The plot() function creates two plots. The first plot shows changes in the estimated intensity (see figure below, panel A), which summarizes the geographical areas where an increase (red) or decrease (blue) in outcome events is observed. The second plot provides a summary of the causal effects (see figure below, panel B). Panels C and D exhibit the causal contrasts comparing scenarios prioritizing Baghdad and Basrah. By default, the plot() function produces only a summary of the causal effects (panels B and D). By setting surface = TRUE, users can produce the surface plot (panels A and C) as well.
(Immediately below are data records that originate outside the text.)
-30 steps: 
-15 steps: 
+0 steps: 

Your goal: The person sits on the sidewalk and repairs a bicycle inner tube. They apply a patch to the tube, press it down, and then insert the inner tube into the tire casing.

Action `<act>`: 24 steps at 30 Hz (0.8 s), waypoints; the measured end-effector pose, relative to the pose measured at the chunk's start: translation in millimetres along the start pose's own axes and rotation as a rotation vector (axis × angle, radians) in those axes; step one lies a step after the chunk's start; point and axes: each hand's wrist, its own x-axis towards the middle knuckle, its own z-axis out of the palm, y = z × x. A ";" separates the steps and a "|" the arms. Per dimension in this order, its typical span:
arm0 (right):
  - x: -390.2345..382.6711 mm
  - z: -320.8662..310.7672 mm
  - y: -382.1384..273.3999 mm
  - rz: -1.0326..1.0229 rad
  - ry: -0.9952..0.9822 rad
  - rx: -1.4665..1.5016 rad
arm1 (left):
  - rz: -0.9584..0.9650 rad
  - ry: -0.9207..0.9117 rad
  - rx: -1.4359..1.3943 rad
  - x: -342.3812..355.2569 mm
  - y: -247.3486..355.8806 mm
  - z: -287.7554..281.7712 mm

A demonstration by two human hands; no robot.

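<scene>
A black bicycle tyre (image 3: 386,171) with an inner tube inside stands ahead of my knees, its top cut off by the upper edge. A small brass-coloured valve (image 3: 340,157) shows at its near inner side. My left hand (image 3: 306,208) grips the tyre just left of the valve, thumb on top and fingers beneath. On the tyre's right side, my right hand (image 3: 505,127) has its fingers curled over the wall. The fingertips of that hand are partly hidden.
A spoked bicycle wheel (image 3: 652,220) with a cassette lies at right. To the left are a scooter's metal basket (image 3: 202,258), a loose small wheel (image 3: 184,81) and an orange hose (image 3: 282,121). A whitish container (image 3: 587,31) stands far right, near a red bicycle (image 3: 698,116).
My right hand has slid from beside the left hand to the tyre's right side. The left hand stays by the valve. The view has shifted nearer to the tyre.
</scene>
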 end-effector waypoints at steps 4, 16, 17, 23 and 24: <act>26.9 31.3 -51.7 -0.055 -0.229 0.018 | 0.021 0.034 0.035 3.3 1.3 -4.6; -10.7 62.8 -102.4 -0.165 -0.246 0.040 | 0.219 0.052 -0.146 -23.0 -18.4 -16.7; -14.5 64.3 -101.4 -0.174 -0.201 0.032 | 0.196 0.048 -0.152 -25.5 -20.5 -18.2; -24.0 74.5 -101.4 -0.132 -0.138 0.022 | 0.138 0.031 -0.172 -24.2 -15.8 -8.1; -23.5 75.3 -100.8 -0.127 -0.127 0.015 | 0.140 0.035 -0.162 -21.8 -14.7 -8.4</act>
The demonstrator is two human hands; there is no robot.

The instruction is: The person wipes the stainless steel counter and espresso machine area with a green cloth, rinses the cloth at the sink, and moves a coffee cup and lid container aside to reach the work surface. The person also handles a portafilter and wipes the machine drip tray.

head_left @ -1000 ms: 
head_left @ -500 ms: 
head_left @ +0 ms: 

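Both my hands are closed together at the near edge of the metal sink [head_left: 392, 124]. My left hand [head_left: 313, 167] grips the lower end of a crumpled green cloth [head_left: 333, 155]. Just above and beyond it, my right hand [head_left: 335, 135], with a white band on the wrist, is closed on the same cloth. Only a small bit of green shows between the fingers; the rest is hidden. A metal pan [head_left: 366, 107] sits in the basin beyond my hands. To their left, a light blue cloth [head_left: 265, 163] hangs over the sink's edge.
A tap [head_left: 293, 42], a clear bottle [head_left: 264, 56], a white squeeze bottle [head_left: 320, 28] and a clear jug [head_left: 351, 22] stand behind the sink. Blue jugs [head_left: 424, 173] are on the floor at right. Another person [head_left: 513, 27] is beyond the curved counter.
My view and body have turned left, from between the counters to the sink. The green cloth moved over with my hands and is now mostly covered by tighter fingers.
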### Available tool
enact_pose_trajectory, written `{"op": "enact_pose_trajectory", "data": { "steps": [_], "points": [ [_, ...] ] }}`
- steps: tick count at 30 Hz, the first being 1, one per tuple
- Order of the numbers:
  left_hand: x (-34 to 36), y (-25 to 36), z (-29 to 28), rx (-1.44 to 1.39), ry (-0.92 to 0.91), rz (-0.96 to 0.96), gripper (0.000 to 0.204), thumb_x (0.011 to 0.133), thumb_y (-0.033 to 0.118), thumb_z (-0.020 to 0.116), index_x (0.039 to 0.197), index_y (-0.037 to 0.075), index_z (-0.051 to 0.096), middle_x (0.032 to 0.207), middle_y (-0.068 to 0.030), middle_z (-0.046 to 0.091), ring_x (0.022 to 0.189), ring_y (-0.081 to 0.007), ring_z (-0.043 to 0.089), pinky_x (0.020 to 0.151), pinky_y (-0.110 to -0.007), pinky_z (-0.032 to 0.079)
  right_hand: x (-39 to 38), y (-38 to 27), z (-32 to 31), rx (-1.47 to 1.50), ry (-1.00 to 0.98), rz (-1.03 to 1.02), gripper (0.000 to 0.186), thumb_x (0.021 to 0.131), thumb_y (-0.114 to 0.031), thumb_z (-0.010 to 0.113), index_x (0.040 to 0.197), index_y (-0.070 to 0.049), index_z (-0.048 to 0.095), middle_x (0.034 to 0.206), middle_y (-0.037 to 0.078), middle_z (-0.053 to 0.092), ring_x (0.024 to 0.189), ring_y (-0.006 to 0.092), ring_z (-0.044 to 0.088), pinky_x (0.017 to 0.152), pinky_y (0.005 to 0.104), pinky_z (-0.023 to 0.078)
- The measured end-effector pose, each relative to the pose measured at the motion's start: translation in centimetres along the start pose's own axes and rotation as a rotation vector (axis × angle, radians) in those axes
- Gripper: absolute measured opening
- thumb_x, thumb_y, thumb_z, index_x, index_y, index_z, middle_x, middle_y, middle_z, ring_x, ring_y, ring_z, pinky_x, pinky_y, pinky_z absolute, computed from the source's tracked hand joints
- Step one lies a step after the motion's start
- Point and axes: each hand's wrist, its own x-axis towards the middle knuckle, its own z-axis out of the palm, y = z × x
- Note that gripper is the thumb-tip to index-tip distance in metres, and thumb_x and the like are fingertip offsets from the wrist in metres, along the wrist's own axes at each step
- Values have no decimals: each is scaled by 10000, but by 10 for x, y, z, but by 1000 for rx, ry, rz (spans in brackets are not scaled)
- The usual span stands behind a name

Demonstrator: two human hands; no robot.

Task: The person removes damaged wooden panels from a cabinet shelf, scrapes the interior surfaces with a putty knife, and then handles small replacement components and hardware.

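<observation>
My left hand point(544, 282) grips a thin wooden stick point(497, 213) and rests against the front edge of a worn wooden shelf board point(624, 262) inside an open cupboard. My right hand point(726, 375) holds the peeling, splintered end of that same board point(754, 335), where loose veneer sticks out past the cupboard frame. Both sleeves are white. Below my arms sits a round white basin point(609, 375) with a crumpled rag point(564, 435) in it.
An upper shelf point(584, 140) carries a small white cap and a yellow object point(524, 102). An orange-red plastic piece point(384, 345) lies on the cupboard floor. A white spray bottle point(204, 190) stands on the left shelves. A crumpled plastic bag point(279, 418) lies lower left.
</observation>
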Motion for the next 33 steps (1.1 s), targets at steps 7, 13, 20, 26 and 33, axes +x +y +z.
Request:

In the following example, we set surface = TRUE.

plot_est1 <- plot(estimates1, surface = TRUE, lim = c(-6e-3, 6e-3))
plot_est2 <- plot(estimates2, surface = TRUE, lim = c(-6e-3, 6e-3))

plot_est1_surf <- plot_est1$surface
plot_est1_exp <- plot_est1$expectation
plot_est2_surf <- plot_est2$surface
plot_est2_exp <- plot_est2$expectation

ggpubr::ggarrange(plot_est1_surf + ggtitle("Changing expectations"),
                  plot_est1_exp + ggtitle("") + ylim(0, 40) +
                    scale_x_discrete(labels = c("100km", "200km", "300km",
                                                "400km", "500km", "Entire Iraq")),
                  plot_est2_surf + ggtitle("Shifting locations"),
                  plot_est2_exp + ggtitle("") + ylim(-40, 0) +
                    scale_x_discrete(labels = c("100km", "200km", "300km",
                                                "400km", "500km", "Entire Iraq")),
                  labels = LETTERS, widths = c(1.2, 2))

The average number of insurgent attacks per day. Panels A and B illustrate the causal effects when comparing a scenario with 6 airstrikes per day to one with 1 airstrike per day. Panel A displays the differences in average weighted surfaces, where regions in red indicate more insurgent attacks, and those in blue indicate fewer than other areas. Panel B summarizes these causal effects, including the 90% and 95% confidence intervals. Distances are measured from the center of Baghdad. Therefore, the results for a 100km window indicate the expected number of insurgent attacks within 100km of the center of Baghdad. Panels C and D compare the effects of prioritizing airstrikes in Basrah versus Baghdad. Different scales are utilized in panels A and C for clearer visualization.

The causal contrasts comparing scenarios with different expected numbers of airstrikes replicate the results by Papadogeorgou et al. (2022). Readers should note that, in this paper, we included an indicator for a surge of airstrikes, we used a different version of the spatstat package, and we project the location information. The result shows that increasing the expected number of airstrikes results in increased insurgent activities. Shifting the focus from Baghdad to Basrah while maintaining a constant number of airstrikes results in a decrease in insurgent activities.

Performing heterogeneity analysis

Finally, let us consider heterogeneous effects. The estimated causal effects shown in the previous sections provide a summary measure of the airstrikes’ impact on insurgent activities over the entire Iraq. However, it is also important to understand how the causal effect varies over locations with different attributes. For example, one may expect that the locations with and without foreign aid will respond differently to an increase in airstrikes.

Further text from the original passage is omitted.